■ **Activity**: Using the data beneath this instruction, retype only the lines from the one that contains "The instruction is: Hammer" down to the one that contains "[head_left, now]", both included, exactly as they appear.

Data to examine section start

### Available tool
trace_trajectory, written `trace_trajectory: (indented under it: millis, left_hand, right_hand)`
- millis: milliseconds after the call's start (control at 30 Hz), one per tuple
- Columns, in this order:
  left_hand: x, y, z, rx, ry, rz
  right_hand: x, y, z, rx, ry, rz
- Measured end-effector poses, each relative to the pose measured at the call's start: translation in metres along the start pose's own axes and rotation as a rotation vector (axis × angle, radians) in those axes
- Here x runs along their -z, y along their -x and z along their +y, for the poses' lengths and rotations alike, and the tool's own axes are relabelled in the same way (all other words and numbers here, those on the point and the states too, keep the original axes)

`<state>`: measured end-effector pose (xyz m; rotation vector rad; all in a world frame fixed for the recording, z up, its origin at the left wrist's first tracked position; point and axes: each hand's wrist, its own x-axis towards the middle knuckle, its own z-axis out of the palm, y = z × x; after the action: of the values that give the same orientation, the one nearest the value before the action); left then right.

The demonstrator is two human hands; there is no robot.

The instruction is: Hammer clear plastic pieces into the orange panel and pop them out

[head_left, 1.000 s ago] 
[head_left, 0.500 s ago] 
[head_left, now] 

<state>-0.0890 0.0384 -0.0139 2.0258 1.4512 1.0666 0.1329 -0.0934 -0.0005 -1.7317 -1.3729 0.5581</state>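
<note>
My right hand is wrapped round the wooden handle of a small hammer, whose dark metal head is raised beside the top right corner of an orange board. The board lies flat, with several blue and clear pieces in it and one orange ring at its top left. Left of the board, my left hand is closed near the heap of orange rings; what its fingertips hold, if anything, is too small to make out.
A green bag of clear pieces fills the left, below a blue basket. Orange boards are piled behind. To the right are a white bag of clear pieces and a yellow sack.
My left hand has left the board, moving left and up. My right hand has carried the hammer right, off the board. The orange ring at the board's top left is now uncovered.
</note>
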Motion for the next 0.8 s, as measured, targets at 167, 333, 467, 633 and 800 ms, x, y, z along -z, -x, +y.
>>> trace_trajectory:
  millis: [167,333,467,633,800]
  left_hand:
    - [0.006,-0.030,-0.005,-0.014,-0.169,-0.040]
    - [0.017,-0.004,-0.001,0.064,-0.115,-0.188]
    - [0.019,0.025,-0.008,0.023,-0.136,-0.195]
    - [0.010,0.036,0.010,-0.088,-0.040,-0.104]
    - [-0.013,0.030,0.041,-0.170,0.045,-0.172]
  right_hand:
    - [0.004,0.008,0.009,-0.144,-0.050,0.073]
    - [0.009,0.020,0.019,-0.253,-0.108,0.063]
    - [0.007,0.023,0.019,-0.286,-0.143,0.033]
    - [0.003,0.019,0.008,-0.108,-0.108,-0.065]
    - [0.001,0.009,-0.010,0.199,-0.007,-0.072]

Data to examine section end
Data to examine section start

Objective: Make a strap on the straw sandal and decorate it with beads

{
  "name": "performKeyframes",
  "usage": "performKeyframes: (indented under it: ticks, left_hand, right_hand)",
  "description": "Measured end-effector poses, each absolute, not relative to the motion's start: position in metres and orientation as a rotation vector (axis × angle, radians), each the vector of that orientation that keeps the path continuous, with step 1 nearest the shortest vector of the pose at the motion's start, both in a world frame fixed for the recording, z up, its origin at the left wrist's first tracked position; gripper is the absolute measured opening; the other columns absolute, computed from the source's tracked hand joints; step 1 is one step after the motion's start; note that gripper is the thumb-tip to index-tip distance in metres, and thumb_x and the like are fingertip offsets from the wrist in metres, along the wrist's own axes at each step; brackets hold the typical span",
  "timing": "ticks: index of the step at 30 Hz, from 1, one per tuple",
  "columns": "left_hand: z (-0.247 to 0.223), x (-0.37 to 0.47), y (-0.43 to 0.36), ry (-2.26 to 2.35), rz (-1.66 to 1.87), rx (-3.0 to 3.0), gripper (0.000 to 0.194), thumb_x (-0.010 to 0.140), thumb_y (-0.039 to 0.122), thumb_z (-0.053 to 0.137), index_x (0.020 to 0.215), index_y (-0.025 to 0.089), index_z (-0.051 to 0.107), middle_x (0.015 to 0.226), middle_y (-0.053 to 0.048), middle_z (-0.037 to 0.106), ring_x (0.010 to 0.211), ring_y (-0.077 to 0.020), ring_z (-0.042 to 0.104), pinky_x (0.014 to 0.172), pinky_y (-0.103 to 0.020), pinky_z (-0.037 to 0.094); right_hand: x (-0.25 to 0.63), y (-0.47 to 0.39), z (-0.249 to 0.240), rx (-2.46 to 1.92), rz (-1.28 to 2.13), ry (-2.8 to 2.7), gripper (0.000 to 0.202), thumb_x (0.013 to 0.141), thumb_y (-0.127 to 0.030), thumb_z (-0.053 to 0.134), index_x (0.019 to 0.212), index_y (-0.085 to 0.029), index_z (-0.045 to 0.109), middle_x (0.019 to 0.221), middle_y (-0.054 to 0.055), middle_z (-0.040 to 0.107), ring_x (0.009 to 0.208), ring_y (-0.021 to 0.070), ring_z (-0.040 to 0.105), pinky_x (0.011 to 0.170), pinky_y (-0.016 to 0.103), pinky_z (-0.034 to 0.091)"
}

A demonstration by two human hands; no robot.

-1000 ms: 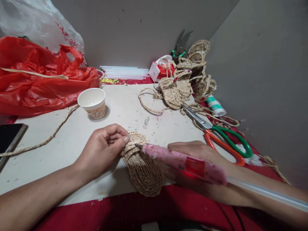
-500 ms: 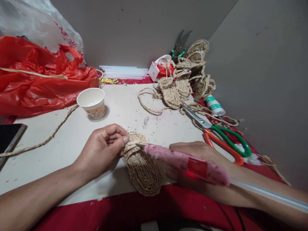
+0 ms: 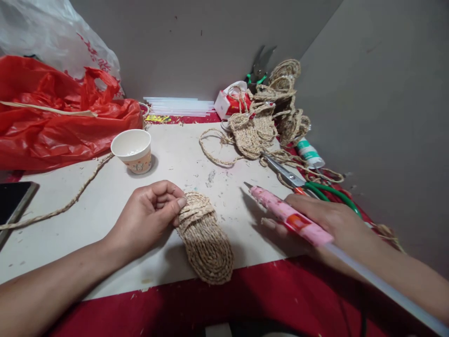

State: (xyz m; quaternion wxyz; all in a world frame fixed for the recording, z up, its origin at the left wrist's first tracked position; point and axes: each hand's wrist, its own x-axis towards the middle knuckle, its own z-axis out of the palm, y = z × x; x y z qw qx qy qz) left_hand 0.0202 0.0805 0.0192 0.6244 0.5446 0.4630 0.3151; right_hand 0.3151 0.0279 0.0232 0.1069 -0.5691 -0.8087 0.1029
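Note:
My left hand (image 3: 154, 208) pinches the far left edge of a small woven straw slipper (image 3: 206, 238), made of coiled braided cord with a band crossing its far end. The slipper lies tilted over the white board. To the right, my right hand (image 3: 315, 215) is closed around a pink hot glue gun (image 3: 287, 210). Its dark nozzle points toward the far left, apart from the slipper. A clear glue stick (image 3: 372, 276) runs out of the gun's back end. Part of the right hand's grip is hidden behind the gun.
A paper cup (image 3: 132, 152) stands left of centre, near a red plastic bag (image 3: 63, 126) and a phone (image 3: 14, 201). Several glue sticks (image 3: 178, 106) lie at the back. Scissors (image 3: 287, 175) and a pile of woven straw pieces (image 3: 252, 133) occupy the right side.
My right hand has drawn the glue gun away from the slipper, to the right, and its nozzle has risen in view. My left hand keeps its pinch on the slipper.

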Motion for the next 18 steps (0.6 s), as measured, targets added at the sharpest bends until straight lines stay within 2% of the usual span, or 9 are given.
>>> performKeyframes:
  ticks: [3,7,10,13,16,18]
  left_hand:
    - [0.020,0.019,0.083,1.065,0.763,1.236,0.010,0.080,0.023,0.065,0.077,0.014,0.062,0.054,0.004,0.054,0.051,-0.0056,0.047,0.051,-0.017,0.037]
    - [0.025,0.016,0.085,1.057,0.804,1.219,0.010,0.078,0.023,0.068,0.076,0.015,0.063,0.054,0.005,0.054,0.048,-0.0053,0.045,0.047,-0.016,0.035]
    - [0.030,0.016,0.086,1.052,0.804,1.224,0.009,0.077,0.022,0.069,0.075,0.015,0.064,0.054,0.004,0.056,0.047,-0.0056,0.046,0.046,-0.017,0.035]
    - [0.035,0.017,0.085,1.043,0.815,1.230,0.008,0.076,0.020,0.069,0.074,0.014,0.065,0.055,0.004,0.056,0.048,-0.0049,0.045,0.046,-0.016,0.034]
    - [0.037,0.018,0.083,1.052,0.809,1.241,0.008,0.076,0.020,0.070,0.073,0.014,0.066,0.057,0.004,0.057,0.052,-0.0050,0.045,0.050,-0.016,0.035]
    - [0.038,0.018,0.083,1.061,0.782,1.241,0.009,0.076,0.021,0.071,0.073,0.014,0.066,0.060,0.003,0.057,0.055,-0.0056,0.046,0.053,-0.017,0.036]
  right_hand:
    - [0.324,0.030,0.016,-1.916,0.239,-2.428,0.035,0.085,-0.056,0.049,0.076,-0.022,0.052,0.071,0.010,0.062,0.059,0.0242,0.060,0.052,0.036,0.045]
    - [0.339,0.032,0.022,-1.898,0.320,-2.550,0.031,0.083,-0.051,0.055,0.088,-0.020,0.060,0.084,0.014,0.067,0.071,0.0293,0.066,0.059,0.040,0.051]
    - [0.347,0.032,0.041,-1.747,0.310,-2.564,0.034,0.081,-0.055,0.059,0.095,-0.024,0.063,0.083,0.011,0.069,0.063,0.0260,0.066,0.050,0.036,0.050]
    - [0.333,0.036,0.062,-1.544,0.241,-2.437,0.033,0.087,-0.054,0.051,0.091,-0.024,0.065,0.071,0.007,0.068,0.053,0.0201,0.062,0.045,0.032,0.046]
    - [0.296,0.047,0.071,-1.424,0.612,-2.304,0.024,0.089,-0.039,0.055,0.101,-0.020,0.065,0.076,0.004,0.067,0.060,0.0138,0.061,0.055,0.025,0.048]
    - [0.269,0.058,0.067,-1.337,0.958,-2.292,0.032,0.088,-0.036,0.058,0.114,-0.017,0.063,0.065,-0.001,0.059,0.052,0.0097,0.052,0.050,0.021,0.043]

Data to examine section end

■ **Finished task**:
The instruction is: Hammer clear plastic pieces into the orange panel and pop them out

[head_left, 1.000 s ago] 
[head_left, 0.500 s ago] 
[head_left, now] 

A complete answer has now been given.